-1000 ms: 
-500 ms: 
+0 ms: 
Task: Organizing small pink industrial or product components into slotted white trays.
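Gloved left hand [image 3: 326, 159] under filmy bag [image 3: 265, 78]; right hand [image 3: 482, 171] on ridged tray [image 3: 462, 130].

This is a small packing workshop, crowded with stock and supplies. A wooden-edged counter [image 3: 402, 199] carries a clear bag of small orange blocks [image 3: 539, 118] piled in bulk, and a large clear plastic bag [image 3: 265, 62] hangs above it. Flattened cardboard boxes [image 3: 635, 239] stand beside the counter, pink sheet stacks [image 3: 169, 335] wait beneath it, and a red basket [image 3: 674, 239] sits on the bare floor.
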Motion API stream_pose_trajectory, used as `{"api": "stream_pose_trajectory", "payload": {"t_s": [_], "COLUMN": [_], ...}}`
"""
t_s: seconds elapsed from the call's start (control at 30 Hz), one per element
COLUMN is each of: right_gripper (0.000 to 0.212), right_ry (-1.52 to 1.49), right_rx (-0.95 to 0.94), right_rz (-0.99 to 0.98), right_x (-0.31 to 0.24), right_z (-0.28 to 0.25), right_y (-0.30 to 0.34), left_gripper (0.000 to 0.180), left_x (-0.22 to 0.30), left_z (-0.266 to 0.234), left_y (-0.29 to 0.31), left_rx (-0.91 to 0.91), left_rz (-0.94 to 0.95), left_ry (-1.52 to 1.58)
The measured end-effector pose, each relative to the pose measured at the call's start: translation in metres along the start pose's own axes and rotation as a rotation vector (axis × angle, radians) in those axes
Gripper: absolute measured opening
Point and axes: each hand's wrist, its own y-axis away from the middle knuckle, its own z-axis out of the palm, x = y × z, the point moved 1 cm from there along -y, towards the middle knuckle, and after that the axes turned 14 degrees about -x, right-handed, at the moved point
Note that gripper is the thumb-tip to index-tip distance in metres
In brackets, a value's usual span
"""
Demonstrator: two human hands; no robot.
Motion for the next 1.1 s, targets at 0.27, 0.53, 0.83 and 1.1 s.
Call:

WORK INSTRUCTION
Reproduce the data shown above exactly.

RESULT OF THE EXERCISE
-1000 ms: 
-500 ms: 
+0 ms: 
Task: Organizing small pink industrial or product components into slotted white trays.
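Gloved left hand [image 3: 326, 159] under filmy bag [image 3: 265, 78]; right hand [image 3: 482, 171] on ridged tray [image 3: 462, 130].

This is a small packing workshop, crowded with stock and supplies. A wooden-edged counter [image 3: 402, 199] carries a clear bag of small orange blocks [image 3: 539, 118] piled in bulk, and a large clear plastic bag [image 3: 265, 62] hangs above it. Flattened cardboard boxes [image 3: 635, 239] stand beside the counter, pink sheet stacks [image 3: 169, 335] wait beneath it, and a red basket [image 3: 674, 239] sits on the bare floor.
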Motion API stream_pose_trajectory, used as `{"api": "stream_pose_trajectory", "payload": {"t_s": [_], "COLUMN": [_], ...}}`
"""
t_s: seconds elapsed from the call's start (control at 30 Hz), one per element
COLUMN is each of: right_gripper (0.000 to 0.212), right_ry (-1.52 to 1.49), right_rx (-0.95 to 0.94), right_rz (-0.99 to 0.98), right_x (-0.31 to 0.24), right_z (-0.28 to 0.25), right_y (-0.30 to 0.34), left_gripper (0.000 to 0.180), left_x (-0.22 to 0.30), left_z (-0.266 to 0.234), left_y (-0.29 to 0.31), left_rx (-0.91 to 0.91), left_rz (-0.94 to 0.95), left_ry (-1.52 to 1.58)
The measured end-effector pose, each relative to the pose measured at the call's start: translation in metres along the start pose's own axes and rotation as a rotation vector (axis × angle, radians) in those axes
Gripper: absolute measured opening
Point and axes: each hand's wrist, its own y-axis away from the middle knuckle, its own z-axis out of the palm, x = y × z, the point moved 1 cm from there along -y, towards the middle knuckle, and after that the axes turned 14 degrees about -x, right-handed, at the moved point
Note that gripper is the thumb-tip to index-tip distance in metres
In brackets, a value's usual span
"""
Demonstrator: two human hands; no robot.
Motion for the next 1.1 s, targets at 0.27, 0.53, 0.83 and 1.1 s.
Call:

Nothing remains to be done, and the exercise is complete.